NVIDIA (NASDAQ:NVDA | NVDA Price Prediction) reports fiscal Q1 2027 results later today, and the bar has rarely looked higher. The traders on CNBC’s Fast Money segment “Yields Surge and Prepping for Nvidia Results” framed it around a single number: “Anything south of 75% gross margins, then we can start having a different conversation. 75% is a bogey.”
The setup heading into tonight
I have owned NVIDIA for over 15 years, and the math problem facing Jensen Huang’s team has never been quite this strange.
The company guided Q1 FY27 revenue to roughly $78.0 billion, excluding any Data Center compute revenue from China, while Street whispers have crept toward $80 billion or more. Non-GAAP gross margin was guided to 75.0%, plus or minus 50 basis points.

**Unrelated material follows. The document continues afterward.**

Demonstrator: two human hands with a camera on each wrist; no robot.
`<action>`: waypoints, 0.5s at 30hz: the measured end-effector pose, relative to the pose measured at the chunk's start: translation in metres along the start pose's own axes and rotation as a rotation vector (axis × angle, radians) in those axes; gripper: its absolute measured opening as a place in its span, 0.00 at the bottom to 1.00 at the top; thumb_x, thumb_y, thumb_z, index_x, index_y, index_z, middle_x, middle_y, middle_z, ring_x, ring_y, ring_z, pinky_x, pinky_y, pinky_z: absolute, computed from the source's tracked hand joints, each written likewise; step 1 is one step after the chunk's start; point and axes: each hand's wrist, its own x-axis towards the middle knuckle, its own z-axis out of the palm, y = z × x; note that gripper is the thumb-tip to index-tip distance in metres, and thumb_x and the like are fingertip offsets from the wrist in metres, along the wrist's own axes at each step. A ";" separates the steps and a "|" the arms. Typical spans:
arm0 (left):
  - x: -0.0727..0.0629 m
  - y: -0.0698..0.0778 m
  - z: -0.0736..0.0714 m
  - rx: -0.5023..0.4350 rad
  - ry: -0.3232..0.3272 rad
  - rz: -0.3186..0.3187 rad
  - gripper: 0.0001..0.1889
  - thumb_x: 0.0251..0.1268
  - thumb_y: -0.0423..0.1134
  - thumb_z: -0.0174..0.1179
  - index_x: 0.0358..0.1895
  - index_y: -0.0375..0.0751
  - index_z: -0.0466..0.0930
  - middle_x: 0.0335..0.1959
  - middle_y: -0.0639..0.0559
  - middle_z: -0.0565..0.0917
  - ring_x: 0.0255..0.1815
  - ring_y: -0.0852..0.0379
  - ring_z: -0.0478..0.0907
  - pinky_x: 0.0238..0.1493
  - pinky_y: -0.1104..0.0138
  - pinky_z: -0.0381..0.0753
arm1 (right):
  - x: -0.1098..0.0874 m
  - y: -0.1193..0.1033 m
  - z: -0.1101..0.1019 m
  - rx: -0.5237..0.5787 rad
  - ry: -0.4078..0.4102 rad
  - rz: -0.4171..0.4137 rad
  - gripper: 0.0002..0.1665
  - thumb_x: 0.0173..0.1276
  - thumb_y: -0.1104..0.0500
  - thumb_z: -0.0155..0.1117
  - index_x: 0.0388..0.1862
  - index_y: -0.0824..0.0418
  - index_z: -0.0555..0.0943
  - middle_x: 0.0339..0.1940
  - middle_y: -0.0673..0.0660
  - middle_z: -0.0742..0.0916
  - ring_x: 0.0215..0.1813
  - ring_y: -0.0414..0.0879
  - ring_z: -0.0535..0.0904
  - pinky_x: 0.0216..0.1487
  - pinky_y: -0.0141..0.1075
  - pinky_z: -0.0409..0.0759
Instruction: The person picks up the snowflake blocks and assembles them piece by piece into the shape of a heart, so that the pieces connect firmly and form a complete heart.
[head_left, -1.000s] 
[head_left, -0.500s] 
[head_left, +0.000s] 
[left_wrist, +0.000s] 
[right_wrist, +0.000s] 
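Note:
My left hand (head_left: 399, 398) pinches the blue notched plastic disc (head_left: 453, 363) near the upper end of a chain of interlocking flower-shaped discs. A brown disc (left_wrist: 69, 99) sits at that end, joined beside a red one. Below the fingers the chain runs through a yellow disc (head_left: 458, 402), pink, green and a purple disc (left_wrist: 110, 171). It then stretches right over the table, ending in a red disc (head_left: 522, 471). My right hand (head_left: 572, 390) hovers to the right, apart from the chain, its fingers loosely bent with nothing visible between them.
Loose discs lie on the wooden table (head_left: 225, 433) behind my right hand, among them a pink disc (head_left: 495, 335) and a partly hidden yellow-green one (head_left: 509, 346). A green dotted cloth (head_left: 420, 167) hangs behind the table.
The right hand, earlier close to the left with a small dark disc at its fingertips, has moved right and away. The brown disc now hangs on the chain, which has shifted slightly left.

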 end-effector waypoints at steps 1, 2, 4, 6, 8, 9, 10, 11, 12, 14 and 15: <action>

Q4 FY26 came in at 75.2% non-GAAP, so the 75% line is real, and management has been telegraphing it for a year.
The stock sits at $220.61, putting the market cap near $5.7 trillion at the milestone Reddit was celebrating last week. NVDA is up 18% year to date and 63% over the past year. The implied move tonight is about 6%.
The 75% bogey and the growth math problem
One Fast Money trader laid out the law of large numbers cleanly: “If you’re looking for 70% earnings and sales growth year over year, that’s what it’s expected on like a $360 billion base. I mean, you’re getting to a point where it’s just going to be hard to really beat those sorts of expectations.” NVIDIA closed FY26 with $215.94 billion in revenue, up 65.5% year over year, and $96.58 billion in free cash flow. Q4 Data Center alone was $62.31 billion, up 75%, with Networking at $10.98 billion, up 263% on NVLink for GB200 and GB300.
Margin is where the thesis gets tested. Huang’s Q4 commentary called Grace Blackwell “the king of inference today, delivering an order-of-magnitude lower cost per token,” with Vera Rubin lined up behind it. If pricing power on Blackwell Ultra and the early Rubin ramp holds, 75% is defensible. If hyperscalers start squeezing on rack-level pricing, the bogey breaks.
China, infrastructure, and the buyback wildcard
There are three swing factors I am watching. First, China: reports that ByteDance, Alibaba, and Tencent now have clearance for H200 chips would reopen a market NVIDIA assumed at zero in its guide. Second, infrastructure. Power, cooling, and water demands for next-gen chips are becoming potential constraints. As Fast Money flagged, if Nvidia signals it can fill orders quickly, that could mean power constraints are easing, which previously hurt Microsoft’s stock.
Third, capital return. NVIDIA returned $41.1 billion to shareholders in FY26 and ended Q4 with $58.5 billion in remaining buyback authorization. One trader on the segment said the stock “has not been realizing its moves the last few quarters” and suggested “the incremental trade here might actually be the buybacks.” The pattern backs that up: NVIDIA has beaten profit estimates in 18 of the past 20 quarters, yet the stock has underperformed semi peers recently. The FY26 reaction table is brutal, with an average day-of change of -2% across four consecutive beats.
What I am actually watching
Polymarket is pricing the earnings beat at 97.9%, with analyst consensus at 58 buys, 2 holds, 1 sell and a $272.94 target. The detail that matters is buried in the filing footnotes: starting Q1 FY27, non-GAAP figures will include stock-based compensation, which runs about $1.9 billion this quarter. You can read the prior Q4 FY26 8-K on the SEC site to see what I’m seeing here.
If you believe Blackwell Ultra pricing holds, Rubin lands on time, and a Chinese reopening adds upside, the 75% bogey is a floor. If you think hyperscaler leverage is finally turning, or power siting starts gating demand, that same 75% becomes a ceiling. Tonight tells us which world we are in.